We next performed a FluoPol-ABPP screen for RBBP9 inhibitors in a 384-well format using a library of 18,974 small-molecules. On each plate, we included control reactions without added small-molecules or RBBP9 to set high and low boundaries for FluoPol signals, respectively. The assay performance was consistent across plates, with robust Z' factors and signal-to-noise (S:N) ratios suitable for HTS (Supplementary Fig. 3). From this screen, we identified 35 primary hits, defined as compounds that reduced the FluoPol signal for FP-rhodamine labeling of RBBP9 by > 50% relative to control reactions (Fig. 3a and Supplementary Table 1). These hits included several quinones (e.g., 2), α,β-unsaturated ketones (UKs) (e.g., 3), a bis-thiocarbonate (4), and the bioactive natural product emetine (1) (Fig. 3b).
A key advantage of FluoPol-ABPP is that the activity-based probe used for HTS can also be incorporated into secondary gel-based screens to rapidly rule out false-positive and non-selective primary hits. We first evaluated 31 of the hit compounds (20 μM) against purified RBBP9 by gel-based ABPP (Fig. 3c, upper panel). Methoxy arachidonyl fluorophosphonate (MAFP) is an irreversible inhibitor of several serine lipases25, but does not block FP-rhodamine labeling of RBBP9 (Fig. 3c), and was therefore included as a negative control. This assay revealed that 20 of the 31 hits blocked FP-rhodamine labeling of RBBP9 by >50%. The remaining ‘false-positive’ hits likely derive from common HTS artifacts such as fluorescent compound interference or instrumentation error.

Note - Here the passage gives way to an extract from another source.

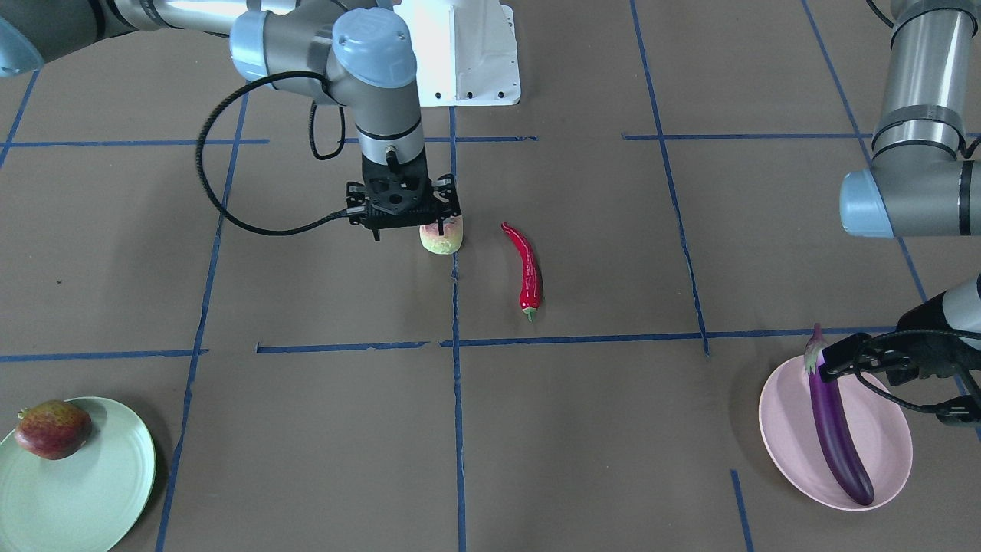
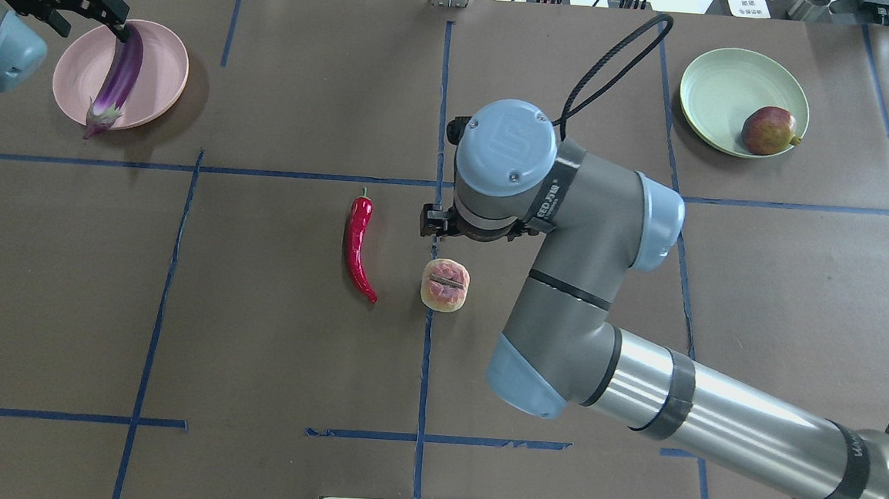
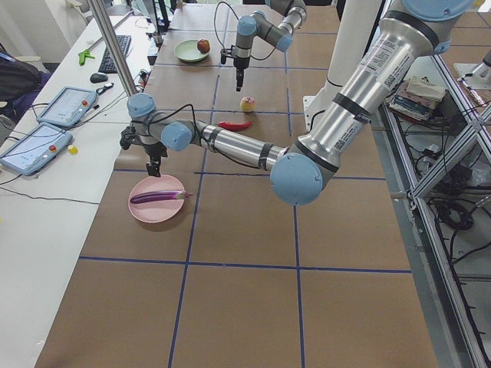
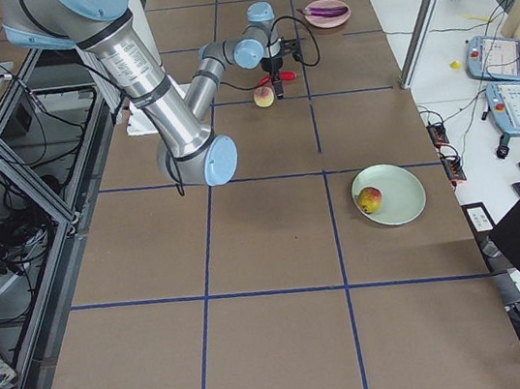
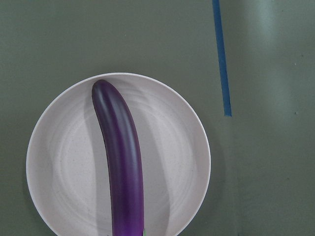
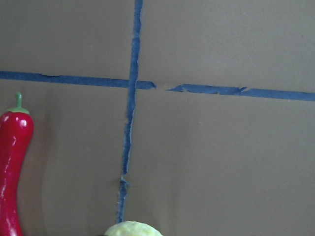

The 20 active compounds (20 μM) were then evaluated by competitive ABPP in two complex proteomes - the membrane fraction of mouse brain doped with exogenous human RBBP9 (Fig. 4a) and the soluble fraction of RBBP9-transfected COS-7 cells (Fig. 4b), which showed robust expression of RBBP9 (Supplementary Fig. 4). Here, we selected competitive ABPP assay conditions where the majority of the serine hydrolases were not yet completely labeled so that either reversible or irreversible inhibition of most enzymes could be monitored collectively at a single time point (Supplementary Fig. 5). These convenient screens identified emetine (1) as a highly selective inhibitor of RBBP9. Emetine inhibited FP-rhodamine labeling of RBBP9 with an IC50 of 7.8 μM (Fig. 3e), but, remarkably, did not block the labeling of any other hydrolase when tested at concentrations up to 1 mM (Fig. 4d).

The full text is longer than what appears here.